Stories from the PowerShell Trenches: Day 3

Adam Bertram

Adam Bertram

Read more posts by this author.

For day 3 of our Stories from the PowerShell Trenches series we have Tim Curwick. Tim has a blog (like all of you should!) and posted this awhile back. With permission, I’m reproducing it here but if you’d like to check out all the other great information Tim puts out head on over to his blog.

It was toward the end of my day after most of the users were gone when I decided to take the opportunity to briefly shut down an old virtual machine and compact the disks. It was running on a Hyper-V 2012 host, so you can’t compact the disks through the GUI. (It will let you try, and it won’t throw any errors, but it won’t actually compact anything.)

So I just tweaked a little snippet of code I had lying around, and let it fly. You have to mount the disks read only, run the compact, then dismount the disks.

$Paths = (Get-ChildItem "D:\Virtual Machines\Server27" -Recurse -Include "*.vhd*" ).FullName
ForEach ($Path in $Paths) {
    Mount-VHD $Path
    Compact-Disk $Path
    Dismount-VHD $Path

It mounted the first disk and zipped right through the compact. Then it mounted the second disk.

Uh oh. Apparently there was some work to be done on that one. It was going real slow.
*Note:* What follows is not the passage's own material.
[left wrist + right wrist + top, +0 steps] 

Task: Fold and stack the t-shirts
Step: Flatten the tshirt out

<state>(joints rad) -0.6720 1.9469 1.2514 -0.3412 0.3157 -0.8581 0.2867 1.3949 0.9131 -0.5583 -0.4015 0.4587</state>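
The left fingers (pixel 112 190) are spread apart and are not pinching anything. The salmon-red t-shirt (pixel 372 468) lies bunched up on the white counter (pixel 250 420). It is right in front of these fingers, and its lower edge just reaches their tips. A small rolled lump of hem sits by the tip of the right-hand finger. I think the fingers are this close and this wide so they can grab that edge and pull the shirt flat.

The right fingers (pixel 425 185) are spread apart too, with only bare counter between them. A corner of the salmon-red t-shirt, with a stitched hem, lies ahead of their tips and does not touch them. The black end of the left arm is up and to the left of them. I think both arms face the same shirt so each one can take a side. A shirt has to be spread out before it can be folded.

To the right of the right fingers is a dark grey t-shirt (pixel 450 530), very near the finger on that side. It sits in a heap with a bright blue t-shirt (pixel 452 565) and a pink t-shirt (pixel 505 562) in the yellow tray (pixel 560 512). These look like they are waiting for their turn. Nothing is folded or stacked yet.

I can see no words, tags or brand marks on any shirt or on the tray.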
Not normally that big of a deal, but I had to leave shortly to catch the last bus home, and I need to be sure that the server was back on for users in the morning.

If I had anticipated this, I could have easily added a line at the end of my snippet to start the virtual back up, but I didn’t. If I had run it as a job, I could have another script watch for the job to finish, but I hadn’t. If I had more time, I could write something to query the disk system to see when the disk was dismounted, but that wasn’t something I could do off the top of my head in the time I had available.

I finally realized that if the disk was still mounted, it was visible to the file system. I opened Windows Explorer and found it was assigned drive letter E:. That made it easy.

I launched another PowerShell window, put in my one-liner, and went home to my lovely wife.

While (Test-Path E:\) {
    Sleep -Seconds 10
Get-VM Server27* | Start-VM

Subscribe to Adam the Automator

Get the latest posts delivered right to your inbox

Looks like you're offline!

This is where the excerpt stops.